# [Your goal]
What I need is an exact repeat of the lines from the one with "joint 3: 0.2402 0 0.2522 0" through the end of the listing below. Leave out every picture.

# [The data]
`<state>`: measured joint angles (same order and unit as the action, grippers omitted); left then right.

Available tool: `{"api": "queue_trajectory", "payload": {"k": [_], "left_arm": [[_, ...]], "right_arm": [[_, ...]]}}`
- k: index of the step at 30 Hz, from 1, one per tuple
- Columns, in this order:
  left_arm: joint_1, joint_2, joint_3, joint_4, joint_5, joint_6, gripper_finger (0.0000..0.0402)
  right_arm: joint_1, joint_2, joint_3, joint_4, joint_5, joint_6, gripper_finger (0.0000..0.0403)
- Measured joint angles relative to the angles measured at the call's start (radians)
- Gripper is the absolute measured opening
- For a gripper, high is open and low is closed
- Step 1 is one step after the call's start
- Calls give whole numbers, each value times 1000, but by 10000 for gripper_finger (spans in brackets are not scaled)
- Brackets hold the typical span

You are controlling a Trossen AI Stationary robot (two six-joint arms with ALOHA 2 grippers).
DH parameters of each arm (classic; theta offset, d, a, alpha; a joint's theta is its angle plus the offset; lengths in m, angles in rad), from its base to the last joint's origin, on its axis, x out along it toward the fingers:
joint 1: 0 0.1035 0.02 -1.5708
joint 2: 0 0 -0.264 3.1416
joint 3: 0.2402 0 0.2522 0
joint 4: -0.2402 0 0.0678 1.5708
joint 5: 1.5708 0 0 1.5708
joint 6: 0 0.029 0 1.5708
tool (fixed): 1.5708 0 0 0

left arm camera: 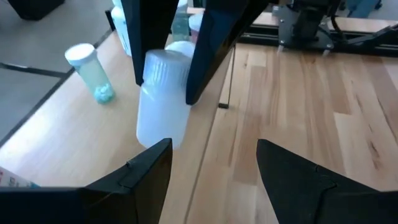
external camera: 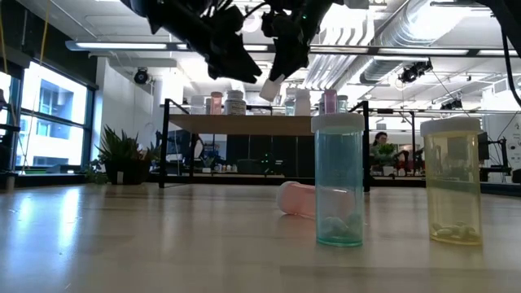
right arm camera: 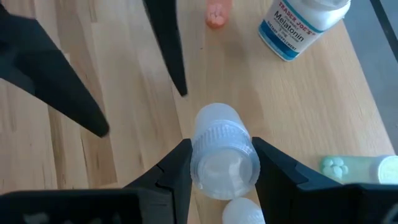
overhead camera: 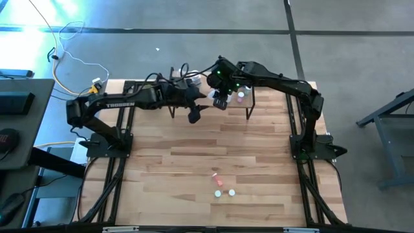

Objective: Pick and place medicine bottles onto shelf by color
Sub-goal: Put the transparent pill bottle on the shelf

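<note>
White bottle [right arm camera: 219, 152] is hanging pinched in the right hand [right arm camera: 221, 163] above the shelf [left arm camera: 74, 130], upper centre of the high frame; left hand [left arm camera: 214, 163] is gaping wide just beside it, seemingly empty

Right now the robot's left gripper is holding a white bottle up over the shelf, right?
Not quite. The right gripper holds the white bottle over the shelf, as the right wrist view shows. The left gripper is open and empty beside it.
</note>
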<state>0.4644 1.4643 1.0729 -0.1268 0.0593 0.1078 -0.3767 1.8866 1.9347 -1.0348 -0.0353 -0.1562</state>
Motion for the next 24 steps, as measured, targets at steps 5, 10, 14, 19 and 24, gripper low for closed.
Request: {"api": "queue_trajectory", "payload": {"k": [5,10,14,19,24], "left_arm": [[0,42,0,41,-50,0,225],[2,69,0,66,-44,0,225],[2,81,0,74,-37,0,225],[2,81,0,74,-36,0,225],[1,81,0,74,-36,0,225]], "right_arm": [[0,0,0,-1,0,20,122],[0,0,0,-6,-6,26,122],[-1,0,0,-20,-18,28,122],[-1,0,0,-22,-26,58,122],[3,0,0,-18,-26,136,128]]}}
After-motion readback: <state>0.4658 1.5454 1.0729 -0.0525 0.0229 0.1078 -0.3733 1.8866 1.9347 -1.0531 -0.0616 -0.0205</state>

# [Response to the exercise]
joint 3: 0.2402 0 0.2522 0
joint 4: -0.2402 0 0.0678 1.5708
joint 5: 1.5708 0 0 1.5708
joint 6: 0 0.029 0 1.5708
tool (fixed): 1.5708 0 0 0

left arm camera: 
external camera: 
right arm camera: 
overhead camera: 

Objective: Pick and place medicine bottles onto shelf by color
Sub-goal: Put the transparent pill bottle on the shelf

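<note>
White bottle [right arm camera: 219, 152] is hanging pinched in the right hand [right arm camera: 221, 163] above the shelf [left arm camera: 74, 130], upper centre of the high frame; left hand [left arm camera: 214, 163] is gaping wide just beside it, seemingly empty

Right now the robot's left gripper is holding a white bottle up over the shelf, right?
Not quite. The right gripper holds the white bottle over the shelf, as the right wrist view shows. The left gripper is open and empty beside it.
</note>
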<state>0.4644 1.4643 1.0729 -0.1268 0.0593 0.1078 -0.3767 1.8866 1.9347 -1.0348 -0.0353 -0.1562</state>
Motion for the next 24 steps, as measured, targets at steps 5, 10, 14, 19 and 24, gripper low for closed.
Request: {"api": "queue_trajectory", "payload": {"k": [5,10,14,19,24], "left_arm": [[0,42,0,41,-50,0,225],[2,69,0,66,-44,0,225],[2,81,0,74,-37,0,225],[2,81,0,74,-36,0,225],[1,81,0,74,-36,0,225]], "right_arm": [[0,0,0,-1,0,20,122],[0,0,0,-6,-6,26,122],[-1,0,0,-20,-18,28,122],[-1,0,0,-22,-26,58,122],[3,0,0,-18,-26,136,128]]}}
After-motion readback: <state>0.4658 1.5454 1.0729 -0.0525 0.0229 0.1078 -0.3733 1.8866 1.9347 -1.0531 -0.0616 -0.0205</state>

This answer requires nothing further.